For third round they flew me down to Chennai and there I had four rounds:
Round 1 : This round went for approx 1 hr.
Q1: They asked me about the product i was working on. They asked me if i would have the creator of the product what design patterns i would have used? What are the loop holes in this design? blah blah blah. I think these questions were more on the specific project than on generic interview as such. but this was the only interview where i was asked about Synchronization, threads and other java/j2ee stuff.
Q2: If you have been given a currency format which is of the American standard then how will you write a regular expression for the same. the format examples $110,000,000 or $1,000,000.
Solution: Though I didn’t know much of regular expressions and to start with i wrote more of finite automata machine than regular expression, but in the end I was able to produce the desired result.
Q3: Pre-order of a binary tree without recursion?
Solution: Easy solution by using stacks.
Round 2 : This round went for approx 1.5 hrs. This was one of the most amazing rounds. It started with all amazing stuff on what I do , I read, my hobbies , if i am self motivated on reading about new technologies if yes then what and so on so forth. I think I solved just one question. And total duration was 1.5hrs!!!
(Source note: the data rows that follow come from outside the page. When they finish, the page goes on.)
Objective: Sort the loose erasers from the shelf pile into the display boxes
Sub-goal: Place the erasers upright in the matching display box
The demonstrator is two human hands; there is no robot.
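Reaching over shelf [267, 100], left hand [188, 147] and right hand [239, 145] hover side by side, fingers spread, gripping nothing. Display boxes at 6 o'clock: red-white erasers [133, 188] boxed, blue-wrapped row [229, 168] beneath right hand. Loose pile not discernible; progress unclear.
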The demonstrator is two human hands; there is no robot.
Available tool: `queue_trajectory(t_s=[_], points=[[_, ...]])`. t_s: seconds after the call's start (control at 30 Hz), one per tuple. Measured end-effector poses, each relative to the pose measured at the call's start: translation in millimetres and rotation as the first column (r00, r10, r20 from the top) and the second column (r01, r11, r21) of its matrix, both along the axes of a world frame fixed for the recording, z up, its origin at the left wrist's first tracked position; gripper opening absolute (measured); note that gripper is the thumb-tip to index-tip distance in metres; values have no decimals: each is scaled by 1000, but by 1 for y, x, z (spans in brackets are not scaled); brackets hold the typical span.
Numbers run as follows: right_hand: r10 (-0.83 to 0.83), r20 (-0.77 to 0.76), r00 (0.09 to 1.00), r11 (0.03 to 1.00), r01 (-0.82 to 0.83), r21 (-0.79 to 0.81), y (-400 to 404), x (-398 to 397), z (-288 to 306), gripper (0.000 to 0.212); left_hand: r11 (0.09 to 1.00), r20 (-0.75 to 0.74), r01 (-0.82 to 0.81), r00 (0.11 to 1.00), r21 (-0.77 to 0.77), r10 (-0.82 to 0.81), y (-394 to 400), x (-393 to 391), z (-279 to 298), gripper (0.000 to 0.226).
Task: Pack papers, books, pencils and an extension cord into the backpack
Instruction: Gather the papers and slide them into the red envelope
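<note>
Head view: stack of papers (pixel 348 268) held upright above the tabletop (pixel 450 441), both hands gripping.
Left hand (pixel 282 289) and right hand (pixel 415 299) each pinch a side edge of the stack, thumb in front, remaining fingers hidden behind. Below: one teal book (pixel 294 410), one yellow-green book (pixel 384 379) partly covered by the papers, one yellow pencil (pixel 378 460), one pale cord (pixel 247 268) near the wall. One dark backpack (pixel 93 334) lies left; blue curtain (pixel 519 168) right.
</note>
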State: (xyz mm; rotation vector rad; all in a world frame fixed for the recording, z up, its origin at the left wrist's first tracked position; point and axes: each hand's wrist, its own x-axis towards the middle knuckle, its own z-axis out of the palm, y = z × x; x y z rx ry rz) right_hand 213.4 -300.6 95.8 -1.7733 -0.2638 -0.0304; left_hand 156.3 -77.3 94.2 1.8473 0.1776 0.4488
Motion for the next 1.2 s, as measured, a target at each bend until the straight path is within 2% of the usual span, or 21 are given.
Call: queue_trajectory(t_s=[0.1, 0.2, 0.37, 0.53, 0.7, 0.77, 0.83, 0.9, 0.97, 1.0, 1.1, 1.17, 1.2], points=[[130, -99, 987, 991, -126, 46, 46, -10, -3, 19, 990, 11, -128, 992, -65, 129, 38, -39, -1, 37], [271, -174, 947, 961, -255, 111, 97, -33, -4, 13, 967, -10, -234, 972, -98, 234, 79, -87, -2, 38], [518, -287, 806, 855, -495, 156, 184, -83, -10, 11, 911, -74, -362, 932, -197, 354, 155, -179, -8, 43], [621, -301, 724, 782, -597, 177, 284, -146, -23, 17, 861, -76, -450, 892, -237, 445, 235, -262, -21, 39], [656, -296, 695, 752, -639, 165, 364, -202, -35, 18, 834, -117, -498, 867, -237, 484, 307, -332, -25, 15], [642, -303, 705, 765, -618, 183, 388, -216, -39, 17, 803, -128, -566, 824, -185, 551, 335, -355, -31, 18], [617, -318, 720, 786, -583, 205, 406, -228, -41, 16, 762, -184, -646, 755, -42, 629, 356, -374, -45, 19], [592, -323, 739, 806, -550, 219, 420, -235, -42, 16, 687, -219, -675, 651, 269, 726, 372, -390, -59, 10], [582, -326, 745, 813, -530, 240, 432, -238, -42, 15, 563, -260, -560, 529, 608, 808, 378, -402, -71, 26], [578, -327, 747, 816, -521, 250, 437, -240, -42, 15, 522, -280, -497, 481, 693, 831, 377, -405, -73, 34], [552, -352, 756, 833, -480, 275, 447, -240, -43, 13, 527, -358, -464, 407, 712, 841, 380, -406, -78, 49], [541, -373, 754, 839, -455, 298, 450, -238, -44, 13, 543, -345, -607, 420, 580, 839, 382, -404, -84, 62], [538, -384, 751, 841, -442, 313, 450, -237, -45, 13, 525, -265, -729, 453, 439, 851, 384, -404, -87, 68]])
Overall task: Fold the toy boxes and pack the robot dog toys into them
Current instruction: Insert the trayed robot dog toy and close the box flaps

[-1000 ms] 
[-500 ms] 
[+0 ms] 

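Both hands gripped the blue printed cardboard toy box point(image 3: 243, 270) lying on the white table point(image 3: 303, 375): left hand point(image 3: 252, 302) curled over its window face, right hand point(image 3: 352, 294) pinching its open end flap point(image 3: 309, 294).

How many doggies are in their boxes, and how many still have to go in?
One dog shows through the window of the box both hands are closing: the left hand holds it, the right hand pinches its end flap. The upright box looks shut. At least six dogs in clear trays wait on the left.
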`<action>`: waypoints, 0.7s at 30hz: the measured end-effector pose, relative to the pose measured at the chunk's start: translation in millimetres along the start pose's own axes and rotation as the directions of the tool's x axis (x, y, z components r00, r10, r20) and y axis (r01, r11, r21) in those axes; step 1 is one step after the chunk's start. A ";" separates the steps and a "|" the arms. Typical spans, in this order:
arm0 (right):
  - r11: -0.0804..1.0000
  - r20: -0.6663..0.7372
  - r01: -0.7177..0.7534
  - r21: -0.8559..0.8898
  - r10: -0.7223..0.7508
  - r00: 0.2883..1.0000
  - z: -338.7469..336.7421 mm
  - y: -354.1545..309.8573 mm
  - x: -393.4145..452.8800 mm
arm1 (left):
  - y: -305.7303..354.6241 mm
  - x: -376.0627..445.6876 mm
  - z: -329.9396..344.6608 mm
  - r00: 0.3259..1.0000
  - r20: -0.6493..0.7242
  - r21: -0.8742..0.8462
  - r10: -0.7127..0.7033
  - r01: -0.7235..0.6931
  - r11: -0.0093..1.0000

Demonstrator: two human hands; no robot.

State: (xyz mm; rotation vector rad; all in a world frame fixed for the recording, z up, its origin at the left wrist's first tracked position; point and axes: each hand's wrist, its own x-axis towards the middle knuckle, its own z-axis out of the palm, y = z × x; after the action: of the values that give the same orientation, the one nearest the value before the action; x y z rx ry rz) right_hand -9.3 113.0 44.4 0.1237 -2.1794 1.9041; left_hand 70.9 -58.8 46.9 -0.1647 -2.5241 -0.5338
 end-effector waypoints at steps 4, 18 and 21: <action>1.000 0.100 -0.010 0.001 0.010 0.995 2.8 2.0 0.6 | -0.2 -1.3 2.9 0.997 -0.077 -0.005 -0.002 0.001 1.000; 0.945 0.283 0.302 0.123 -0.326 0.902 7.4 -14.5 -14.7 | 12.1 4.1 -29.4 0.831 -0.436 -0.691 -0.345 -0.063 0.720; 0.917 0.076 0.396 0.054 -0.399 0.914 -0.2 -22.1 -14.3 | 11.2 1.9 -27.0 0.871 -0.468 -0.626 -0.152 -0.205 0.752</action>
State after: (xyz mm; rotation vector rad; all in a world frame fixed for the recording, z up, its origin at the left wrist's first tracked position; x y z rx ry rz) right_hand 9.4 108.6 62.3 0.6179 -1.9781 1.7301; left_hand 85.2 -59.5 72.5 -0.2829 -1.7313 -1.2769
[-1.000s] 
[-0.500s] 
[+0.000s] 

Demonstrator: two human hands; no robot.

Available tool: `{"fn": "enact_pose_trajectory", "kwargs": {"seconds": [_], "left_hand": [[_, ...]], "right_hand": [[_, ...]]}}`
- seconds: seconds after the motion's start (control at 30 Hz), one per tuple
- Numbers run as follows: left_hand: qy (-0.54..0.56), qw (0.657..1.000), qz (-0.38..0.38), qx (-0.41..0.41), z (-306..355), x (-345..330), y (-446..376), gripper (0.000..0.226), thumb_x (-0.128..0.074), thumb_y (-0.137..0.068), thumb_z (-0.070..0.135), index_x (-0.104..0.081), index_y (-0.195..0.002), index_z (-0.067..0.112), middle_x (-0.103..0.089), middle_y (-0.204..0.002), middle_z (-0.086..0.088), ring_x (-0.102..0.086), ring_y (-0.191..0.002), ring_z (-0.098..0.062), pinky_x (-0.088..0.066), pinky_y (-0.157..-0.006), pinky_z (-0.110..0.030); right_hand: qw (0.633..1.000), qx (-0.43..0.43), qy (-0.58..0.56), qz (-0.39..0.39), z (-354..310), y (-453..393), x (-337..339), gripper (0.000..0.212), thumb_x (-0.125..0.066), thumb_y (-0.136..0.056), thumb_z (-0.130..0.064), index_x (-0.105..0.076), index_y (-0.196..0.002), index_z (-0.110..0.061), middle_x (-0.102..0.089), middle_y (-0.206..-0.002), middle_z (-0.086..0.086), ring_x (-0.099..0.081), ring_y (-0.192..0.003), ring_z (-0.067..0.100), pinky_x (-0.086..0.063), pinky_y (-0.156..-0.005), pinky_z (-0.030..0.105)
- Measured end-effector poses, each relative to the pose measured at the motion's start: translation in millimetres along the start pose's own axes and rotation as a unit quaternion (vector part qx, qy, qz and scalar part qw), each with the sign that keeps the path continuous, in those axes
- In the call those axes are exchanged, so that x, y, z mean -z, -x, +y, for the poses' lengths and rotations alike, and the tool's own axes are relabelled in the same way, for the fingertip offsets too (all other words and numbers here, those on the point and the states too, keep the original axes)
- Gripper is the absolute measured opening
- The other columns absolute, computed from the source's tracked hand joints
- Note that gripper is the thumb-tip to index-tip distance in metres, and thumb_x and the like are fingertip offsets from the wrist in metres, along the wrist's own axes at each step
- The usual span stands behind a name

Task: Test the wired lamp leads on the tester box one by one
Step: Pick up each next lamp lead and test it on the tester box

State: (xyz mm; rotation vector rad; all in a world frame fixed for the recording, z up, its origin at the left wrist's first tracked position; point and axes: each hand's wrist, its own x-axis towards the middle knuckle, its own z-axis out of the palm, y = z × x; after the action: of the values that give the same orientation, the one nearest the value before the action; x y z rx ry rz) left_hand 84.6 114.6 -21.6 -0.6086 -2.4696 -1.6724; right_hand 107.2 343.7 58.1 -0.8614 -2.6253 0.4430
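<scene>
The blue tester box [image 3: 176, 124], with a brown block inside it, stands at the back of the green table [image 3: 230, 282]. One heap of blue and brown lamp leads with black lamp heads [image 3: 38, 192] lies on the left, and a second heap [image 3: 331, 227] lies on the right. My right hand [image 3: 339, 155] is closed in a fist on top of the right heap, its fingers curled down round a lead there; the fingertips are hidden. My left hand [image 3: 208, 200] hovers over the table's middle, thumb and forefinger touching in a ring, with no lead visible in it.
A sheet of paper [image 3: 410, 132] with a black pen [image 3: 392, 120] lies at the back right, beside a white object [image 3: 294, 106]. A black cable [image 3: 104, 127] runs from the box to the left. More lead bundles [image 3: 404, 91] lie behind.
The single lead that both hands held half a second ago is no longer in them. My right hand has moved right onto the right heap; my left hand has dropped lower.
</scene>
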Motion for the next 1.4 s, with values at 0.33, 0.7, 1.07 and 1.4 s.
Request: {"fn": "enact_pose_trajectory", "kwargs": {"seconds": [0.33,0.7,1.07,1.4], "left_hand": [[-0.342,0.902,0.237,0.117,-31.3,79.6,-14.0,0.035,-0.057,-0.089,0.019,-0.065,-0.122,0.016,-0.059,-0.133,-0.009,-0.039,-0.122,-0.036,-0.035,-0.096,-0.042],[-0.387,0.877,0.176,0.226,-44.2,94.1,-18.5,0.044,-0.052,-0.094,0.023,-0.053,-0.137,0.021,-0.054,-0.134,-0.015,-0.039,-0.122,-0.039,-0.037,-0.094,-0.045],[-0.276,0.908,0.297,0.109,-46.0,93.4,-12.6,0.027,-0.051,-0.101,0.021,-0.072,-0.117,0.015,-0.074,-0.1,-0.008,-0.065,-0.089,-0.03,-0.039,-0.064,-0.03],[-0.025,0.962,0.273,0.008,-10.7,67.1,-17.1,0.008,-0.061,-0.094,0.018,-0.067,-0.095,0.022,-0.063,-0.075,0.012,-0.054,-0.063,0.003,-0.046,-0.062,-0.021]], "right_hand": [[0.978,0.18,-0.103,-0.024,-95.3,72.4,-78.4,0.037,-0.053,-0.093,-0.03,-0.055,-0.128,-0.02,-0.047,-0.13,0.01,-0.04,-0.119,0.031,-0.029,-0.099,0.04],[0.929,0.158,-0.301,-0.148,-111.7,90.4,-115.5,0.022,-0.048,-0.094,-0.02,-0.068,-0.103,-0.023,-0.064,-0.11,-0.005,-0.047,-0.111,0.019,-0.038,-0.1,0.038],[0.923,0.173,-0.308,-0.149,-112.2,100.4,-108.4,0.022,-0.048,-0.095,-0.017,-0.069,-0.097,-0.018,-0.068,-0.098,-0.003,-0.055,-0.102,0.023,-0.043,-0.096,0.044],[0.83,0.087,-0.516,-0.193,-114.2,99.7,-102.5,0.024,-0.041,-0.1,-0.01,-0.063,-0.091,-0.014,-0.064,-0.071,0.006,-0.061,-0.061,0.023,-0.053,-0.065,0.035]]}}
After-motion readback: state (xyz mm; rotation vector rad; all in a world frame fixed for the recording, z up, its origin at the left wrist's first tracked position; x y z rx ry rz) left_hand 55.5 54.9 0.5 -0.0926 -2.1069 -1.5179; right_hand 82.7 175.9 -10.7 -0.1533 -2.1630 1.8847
Q1: You are given a tree and a pointer to one of its node.
One can call lock or unlock functionality on this node.
LOCK : There can be two outputs to this method "lock" i.e. true when we were able to lock this node and false when we were not able to lock this node. The condition is that if the node which needs to be locked has a parent which is already locked then one can’t lock that node. Also if any of its successors are locked then also one can't lock that node.
UNLOCK: If that node is locked then unlock it.
Now we need to store some information in the nodes. So I was asked to design the data structures of the nodes which will be helpful to me to store information.
Then this question went on from binary tree to n-ary tree.
Solution: Will be posting soon.
Round 3 : This was the great round. Loads of questions.
Q1:
Q2:
Q3:
Round 4:
Q 1: Difference between inner and outer join.
Q 2: One puzzle. Your are participating in a game show. It has three doors, which have a goat, a dog and a merc behind them. Now you have select one door. It is kept closed. Now the anchor selects one door. He makes sure that it is not the one which has merc behind it. Now you are given an option to go with the your first selection or select a new door. What will you do?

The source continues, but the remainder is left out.